After beating the game normally, the Son of Sparda difficulty unlocks for all the characters. This mode is where I feel the game really shines. Previously only in the PC release of Devil May Cry 4, Son of Sparda remixes the enemies dramatically, sometimes fitting over fifty into a room. Having never bothered trying it before, I had expected something a lot like Dynasty Warriors with Devil May Cry combat, a prospect I didn’t necessarily find appealing. Instead, it turns each battle into a puzzle, requiring you to use the tools available to you to rethink how you fight enemies. One example is a room with enough flying enemies to blot out the sun and a proportionally large number of larger, ground-based enemies. The solution was to jump in the air, grab the flying enemies, and throw them at the land-based ones until you’ve thinned everything out to a more manageable number.

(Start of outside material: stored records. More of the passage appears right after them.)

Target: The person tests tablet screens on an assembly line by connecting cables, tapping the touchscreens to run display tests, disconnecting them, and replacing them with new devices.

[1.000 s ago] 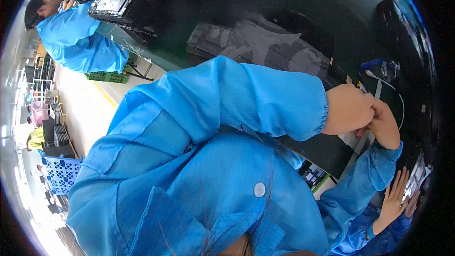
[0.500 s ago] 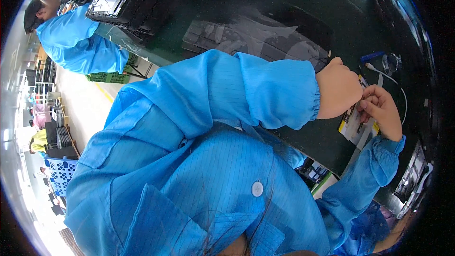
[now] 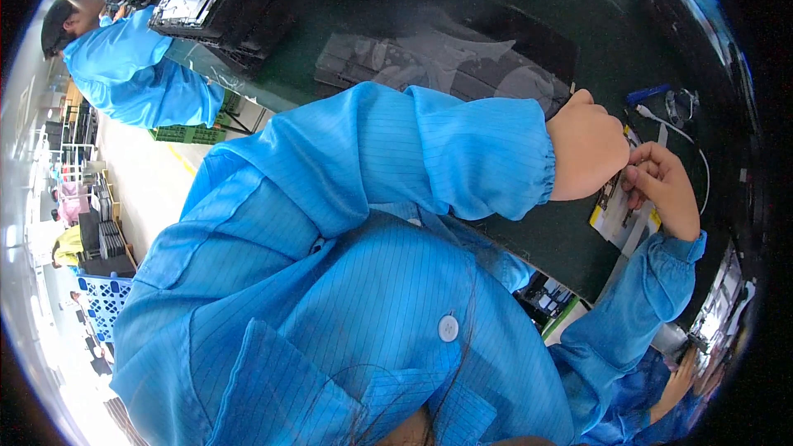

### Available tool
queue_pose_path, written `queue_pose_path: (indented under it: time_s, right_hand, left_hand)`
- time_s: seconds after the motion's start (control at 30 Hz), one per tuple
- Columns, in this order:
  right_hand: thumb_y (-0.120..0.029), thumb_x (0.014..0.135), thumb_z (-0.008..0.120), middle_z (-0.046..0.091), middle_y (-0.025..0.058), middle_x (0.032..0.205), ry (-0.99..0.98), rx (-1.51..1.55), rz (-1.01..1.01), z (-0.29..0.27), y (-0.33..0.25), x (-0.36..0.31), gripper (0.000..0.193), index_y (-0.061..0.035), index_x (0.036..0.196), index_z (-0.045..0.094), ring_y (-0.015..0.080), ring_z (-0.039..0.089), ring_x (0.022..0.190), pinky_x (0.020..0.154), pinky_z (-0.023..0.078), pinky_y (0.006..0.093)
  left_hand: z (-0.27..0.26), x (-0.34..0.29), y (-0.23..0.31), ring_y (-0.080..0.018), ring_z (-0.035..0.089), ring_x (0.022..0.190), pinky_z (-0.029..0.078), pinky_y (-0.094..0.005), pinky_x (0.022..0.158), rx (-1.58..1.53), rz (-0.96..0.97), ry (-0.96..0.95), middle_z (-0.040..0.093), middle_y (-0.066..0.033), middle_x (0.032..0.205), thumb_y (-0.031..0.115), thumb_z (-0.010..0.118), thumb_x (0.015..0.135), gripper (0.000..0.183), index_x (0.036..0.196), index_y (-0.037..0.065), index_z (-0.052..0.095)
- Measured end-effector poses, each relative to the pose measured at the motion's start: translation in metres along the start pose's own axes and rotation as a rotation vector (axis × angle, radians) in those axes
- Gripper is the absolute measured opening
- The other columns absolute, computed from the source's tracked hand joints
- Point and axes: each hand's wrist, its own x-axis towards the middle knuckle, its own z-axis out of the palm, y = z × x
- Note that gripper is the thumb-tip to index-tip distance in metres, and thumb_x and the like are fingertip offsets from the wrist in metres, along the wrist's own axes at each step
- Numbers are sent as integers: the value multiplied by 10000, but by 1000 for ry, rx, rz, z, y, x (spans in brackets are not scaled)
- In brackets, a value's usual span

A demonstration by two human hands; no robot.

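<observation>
My left hand (image 3: pixel 588 147) is closed in a fist over the work, its back toward me, so what it grips is hidden. A thin light tip (image 3: pixel 572 88) shows just above its knuckles. Beside it, my right hand (image 3: pixel 667 190) is curled with thumb and fingertips together; anything between them is too small to make out. Under both hands lies a flat white-and-yellow piece (image 3: pixel 609 219) with small dark parts along it, partly covered. A narrow grey strip (image 3: pixel 634 241) runs along its right side, below my right hand.
Beyond lie a blue stick-shaped item (image 3: pixel 648 94) and a white cable (image 3: pixel 671 125). A dark flat panel under clear film (image 3: pixel 446 66) covers the far table. Stacked black trays (image 3: pixel 256 12) stand far left, near a co-worker (image 3: pixel 124 66). Another person's hand (image 3: pixel 676 384) shows lower right.
My left hand has shifted slightly up and left, and the thin tip above it now shows more clearly. My right hand barely moves. Another person's hand has come into view at lower right.
</observation>
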Motion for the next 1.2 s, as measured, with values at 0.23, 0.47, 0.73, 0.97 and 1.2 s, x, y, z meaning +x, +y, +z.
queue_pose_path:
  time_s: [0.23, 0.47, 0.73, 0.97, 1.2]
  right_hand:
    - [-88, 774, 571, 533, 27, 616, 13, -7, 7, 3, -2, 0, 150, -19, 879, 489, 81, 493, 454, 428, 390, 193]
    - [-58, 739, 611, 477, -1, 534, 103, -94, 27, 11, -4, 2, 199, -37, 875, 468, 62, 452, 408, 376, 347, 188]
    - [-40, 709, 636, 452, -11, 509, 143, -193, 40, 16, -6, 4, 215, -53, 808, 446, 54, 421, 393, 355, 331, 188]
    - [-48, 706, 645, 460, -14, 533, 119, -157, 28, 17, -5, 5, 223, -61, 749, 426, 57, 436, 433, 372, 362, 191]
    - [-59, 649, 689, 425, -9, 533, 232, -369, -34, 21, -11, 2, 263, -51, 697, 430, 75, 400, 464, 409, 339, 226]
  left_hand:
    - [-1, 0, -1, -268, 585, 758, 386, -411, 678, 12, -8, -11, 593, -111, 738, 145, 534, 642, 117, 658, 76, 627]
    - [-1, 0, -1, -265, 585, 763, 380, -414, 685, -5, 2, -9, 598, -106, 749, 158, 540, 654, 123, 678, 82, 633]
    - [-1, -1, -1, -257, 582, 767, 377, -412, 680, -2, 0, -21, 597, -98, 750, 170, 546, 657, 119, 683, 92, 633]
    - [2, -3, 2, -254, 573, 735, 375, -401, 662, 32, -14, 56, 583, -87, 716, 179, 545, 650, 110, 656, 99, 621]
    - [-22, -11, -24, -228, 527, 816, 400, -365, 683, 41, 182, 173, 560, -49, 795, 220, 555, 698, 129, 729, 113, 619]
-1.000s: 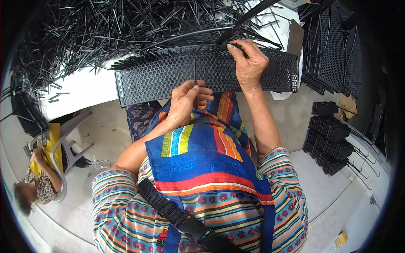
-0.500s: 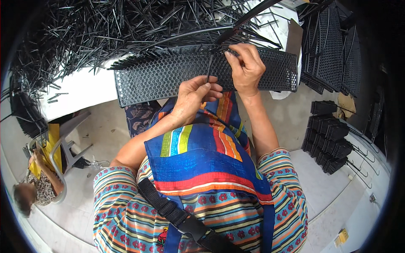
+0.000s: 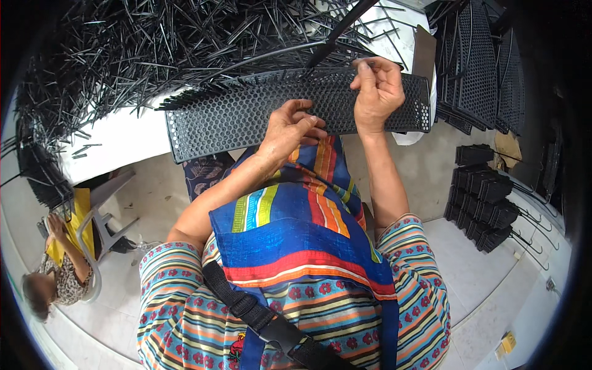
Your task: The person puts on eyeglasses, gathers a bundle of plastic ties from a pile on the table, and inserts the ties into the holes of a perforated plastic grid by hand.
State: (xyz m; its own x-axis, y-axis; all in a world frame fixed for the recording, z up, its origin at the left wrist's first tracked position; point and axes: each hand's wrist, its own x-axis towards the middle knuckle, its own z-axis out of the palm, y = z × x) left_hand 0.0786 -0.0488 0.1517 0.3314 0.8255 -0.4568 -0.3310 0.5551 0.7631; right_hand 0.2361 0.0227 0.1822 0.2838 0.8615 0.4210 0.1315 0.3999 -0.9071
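Observation:
A long black perforated panel (image 3: 234, 117) lies across my lap at the table's edge, with a row of thin black strips (image 3: 197, 94) standing along its far edge at the left. Over the middle of the panel is my left hand (image 3: 291, 131), its fingers curled and the thumb close to them; whatever they hold is lost against the dark holes. My right hand (image 3: 379, 98) is raised above the panel's right half near its far edge. Its thumb and fingers are pinched together around something dark and small that I cannot make out.
A big heap of loose black strips (image 3: 154, 49) covers the white tabletop (image 3: 117, 142). A dark curved bar (image 3: 342, 31) slants over the panel. Perforated panels (image 3: 478, 68) stand at the right, above stacked black pieces (image 3: 481, 197) with hooks. Another person (image 3: 58, 265) sits at lower left.
My right hand has moved right, away from the strip row's end. The thin black strip that stood up from my left fingers no longer shows there.

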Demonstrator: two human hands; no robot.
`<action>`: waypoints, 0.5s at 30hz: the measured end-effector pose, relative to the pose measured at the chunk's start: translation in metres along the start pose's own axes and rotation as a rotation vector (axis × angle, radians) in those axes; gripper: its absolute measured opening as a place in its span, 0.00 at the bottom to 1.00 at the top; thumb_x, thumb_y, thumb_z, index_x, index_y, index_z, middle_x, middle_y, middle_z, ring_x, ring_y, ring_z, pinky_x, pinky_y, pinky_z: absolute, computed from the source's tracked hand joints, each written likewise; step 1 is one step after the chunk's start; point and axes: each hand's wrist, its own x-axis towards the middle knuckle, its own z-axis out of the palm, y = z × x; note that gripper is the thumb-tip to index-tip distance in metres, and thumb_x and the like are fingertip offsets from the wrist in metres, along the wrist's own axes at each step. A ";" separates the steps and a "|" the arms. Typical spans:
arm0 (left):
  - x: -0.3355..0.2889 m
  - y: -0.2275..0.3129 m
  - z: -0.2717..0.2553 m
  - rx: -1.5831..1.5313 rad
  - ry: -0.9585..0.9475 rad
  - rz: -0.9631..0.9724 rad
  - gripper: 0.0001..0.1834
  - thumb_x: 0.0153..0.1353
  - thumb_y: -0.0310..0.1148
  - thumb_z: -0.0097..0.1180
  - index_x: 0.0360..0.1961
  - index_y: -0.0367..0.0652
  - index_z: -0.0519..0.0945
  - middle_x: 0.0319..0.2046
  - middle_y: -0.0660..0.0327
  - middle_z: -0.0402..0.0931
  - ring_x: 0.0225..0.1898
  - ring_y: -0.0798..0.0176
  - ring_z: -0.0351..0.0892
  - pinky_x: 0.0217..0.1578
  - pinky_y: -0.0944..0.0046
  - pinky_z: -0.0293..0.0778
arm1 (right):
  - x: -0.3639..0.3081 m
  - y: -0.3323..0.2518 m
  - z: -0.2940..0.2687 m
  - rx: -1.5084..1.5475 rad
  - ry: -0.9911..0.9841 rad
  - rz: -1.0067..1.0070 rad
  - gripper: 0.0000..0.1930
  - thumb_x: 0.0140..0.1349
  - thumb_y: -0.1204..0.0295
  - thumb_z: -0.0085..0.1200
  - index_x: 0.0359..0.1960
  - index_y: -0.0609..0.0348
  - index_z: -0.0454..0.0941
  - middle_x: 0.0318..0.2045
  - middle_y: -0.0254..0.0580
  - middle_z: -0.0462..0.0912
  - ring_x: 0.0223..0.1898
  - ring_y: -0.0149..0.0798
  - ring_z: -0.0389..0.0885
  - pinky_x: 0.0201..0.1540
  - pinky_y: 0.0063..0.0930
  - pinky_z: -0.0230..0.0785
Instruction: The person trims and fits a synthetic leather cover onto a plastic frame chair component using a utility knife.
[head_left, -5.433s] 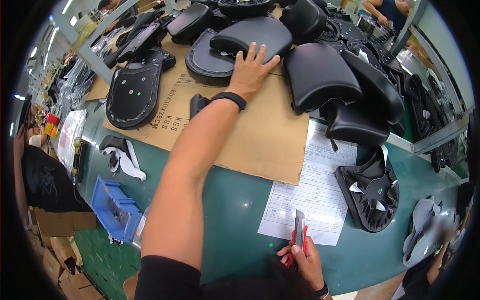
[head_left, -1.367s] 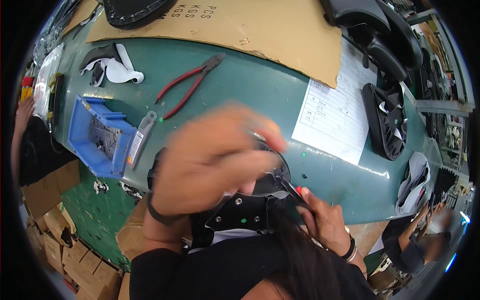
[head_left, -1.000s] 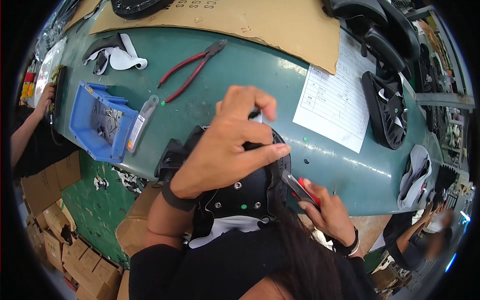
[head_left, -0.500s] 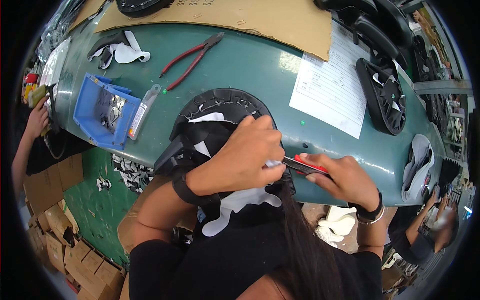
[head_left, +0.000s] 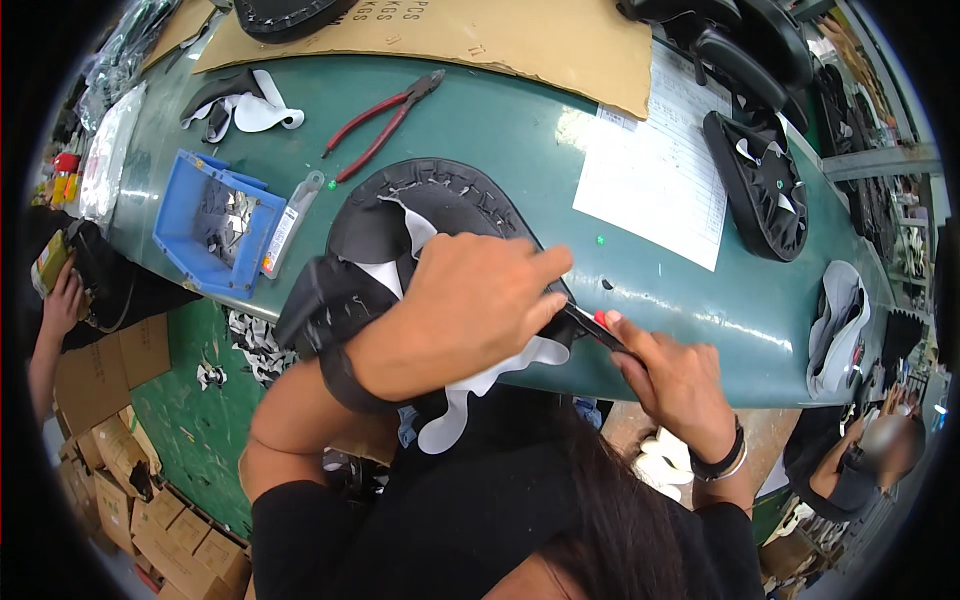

As mentioned before, there aren’t a lot of graphical adornments to Special Edition. It runs at 1080p and 60 frames per second, but many of the textures look noticeably bad in a modern context. Most remasters tend to use fairly recent games that came out near the end of the previous generation, but Devil May Cry 4 is much older and it definitely shows. The framerate stays rock solid with very few exceptions, mostly in the Son of Sparda mode, which can be forgiven due to exactly how preposterous it can become.

I have as much trouble evaluating Devil May Cry 4: Special Edition as I do categorizing it. I feel like the game should be so much more than it is, but what they did choose to add goes above and beyond what I expected. The new characters are such strong, fully-developed additions that I find it hard to be upset that the levels are still the same or that the textures haven’t aged well. New players, or people not looking to dedicate time into what is essentially a single-player fighting game, are likely to be less forgiving of these changes and could find the value highly suspect for their desires. Ideally, this game is merely the inhale before something newer and better, but as a standalone title, it might be a bit thin for most people.


Devil May Cry 4: Special Edition was developed and published by Capcom. Our review is based on the Xbox One version. It is also available for the PlayStation 4 and PC.